Is there anything worse than watching someone in physical pain? And I don't mean a tiny scratch or bruise due to their own accidental clumsiness. I mean the type of physical pain which coursed through your body.

Sucking in the air, grimacing at the slightest of movements.

You want to do everything, but you feel like you can do nothing. You know they're hurting and it cuts you into a million pieces. Nothing you say or do will ever erase that pain.

All I could do was sit next to him and watch as every jostle sent ripples of pain through him.

Pat rarely showed any pain on his face. He always looked tough enough to handle any sort of discomfort. Of course, knowing him, I never believed it. He demanded no sympathy but I never gave in.

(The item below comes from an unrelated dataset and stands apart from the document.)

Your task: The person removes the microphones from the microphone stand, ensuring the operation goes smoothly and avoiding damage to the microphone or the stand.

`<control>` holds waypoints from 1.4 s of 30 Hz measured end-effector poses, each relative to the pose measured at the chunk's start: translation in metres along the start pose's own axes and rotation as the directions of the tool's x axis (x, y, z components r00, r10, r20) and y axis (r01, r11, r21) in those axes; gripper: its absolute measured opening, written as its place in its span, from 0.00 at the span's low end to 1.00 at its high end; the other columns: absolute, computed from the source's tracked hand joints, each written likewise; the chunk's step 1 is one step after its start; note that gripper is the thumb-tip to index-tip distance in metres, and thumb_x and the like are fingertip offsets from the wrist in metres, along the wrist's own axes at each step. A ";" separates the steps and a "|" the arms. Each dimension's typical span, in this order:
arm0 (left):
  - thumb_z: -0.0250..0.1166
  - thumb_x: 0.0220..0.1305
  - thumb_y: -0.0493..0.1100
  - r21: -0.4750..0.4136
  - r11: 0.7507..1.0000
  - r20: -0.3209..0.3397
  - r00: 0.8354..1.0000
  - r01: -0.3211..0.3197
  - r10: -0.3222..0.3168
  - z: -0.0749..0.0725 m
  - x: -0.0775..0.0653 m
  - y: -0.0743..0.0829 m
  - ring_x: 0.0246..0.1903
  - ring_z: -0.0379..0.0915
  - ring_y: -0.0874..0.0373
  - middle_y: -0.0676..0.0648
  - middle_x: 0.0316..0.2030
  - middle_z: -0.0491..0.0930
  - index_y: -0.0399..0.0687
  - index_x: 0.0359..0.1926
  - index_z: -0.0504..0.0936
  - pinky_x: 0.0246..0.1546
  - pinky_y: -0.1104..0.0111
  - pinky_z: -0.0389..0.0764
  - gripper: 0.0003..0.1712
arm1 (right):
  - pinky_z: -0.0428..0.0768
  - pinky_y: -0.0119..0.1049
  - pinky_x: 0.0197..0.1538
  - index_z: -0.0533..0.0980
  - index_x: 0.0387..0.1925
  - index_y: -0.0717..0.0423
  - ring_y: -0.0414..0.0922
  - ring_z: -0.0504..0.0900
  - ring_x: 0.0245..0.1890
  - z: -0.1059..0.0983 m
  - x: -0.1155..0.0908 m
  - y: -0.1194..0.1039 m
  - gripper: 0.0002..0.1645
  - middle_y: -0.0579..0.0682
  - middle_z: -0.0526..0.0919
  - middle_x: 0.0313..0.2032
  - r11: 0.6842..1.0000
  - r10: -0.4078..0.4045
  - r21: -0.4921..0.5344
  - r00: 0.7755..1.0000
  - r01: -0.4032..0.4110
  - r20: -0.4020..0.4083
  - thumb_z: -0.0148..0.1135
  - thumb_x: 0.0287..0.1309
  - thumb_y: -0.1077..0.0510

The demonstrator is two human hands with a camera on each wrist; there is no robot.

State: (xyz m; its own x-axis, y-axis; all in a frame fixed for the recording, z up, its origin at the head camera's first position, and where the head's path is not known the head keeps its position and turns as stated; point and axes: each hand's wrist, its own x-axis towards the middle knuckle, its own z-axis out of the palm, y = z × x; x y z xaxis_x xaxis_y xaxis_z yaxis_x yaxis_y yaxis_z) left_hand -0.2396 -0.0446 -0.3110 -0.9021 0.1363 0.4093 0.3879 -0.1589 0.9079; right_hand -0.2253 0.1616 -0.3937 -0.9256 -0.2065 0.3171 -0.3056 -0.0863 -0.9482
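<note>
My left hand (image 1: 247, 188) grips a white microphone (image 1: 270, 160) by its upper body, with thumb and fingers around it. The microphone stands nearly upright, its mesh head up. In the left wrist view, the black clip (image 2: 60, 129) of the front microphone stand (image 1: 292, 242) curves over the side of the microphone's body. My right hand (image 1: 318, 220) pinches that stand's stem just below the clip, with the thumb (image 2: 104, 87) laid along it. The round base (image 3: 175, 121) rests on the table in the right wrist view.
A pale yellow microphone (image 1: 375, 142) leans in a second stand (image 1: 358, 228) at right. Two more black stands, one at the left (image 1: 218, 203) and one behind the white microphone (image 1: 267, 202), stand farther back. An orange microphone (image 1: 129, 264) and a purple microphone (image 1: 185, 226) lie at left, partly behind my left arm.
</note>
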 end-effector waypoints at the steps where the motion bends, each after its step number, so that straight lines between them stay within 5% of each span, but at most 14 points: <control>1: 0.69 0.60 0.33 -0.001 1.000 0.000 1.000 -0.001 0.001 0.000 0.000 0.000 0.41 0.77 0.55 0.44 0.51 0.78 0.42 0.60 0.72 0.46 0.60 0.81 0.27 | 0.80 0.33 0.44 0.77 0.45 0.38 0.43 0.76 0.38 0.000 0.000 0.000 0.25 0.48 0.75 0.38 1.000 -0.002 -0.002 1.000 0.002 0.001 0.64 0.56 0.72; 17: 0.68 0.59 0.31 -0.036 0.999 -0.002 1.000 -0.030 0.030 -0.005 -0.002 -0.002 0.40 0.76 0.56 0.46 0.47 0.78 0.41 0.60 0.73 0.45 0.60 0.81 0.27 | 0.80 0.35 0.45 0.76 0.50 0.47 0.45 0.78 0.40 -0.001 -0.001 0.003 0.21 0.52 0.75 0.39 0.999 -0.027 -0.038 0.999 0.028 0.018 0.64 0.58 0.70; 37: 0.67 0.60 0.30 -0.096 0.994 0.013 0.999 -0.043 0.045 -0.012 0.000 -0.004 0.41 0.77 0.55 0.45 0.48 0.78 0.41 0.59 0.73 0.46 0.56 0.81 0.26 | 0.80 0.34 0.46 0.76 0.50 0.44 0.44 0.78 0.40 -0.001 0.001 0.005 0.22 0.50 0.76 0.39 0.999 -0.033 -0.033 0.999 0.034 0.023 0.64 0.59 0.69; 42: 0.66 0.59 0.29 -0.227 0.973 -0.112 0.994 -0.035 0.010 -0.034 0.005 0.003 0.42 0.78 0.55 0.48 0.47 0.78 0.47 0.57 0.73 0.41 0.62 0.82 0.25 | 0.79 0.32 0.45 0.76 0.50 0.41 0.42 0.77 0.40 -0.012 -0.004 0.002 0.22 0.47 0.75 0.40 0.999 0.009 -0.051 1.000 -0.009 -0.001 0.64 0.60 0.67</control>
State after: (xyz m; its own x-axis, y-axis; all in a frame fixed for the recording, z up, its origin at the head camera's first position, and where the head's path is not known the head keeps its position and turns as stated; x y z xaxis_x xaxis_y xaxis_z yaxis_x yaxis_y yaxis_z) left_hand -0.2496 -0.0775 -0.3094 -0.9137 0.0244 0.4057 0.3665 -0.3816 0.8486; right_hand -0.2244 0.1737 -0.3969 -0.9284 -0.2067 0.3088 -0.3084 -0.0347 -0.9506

I had been there for every knee issue, broken leg, jaw, concussion that he had ever endured out on the football field. None of which came close to the pain I could see on his face in this very moment.

Some people cry out in pain, others show no response at all, and this is why empathy is so vital, to allow ourselves to feel what others are feeling rather than opting for shallow sympathies.

Typically my personal response would be to steer clear of an outpouring of emotions. I felt like it dramatised situations that didn't need to be broadcasted for all of the neighbours to hear.

Today was the only exception. My screams of stricken fear moments ago could have been heard blocks away.

Now I was sat beside him, attempting to comfort him in any way imaginable. A stroke of the hair, small joke whispered in his ear. It was the least I could do for him. There was nothing that could take away the responsibility I felt.

Darcy always resented Pat's role in my life. I never fully understood it. I just assumed it was Darcy's ego taking a hit seeing Pat take care of me when he couldn't. Looking out for me the way he was supposed to.

Maybe he sensed the undeniable love I have always had for Pat and jealousy consumed him. Or maybe he knew him and I were never going to work out.

Because I was always in love with someone else.

Yet nothing gave him a valid reason to act on it. He chose violence in the most unflattering way. It was an ambush in untimely circumstances.

As much displeasure as I felt being around Pat on this day of all days, I wasn't planning on leaving his side. We were still on shaky terms. Our very last conversation had me swearing to stay away from him.

My ability to be resilient was coming to the end of it's life. There was nothing left to say to myself to push me through it.

We both knew that we weren't the same anymore. As people and in our friendship. We had changed and I still didn't know if it was for the better or worse.

Could you salvage a friendship which had taken so many hits? Is it possible to return to how we were before. That was still to be decided.

In the current situation we were both stuck in, our dying friendship was the last thing on both our minds.

I was thinking about him, feeling for him, and begging for him to walk away with the majority of him unharmed.

My positive affirmations weren't heading toward success as Pat continued to lay on the floor.

His head hurt too much. His body hurt too much. It seemed that everything hurt too much. Slowly, his sense started to send reports back to his brain. The pain was setting in.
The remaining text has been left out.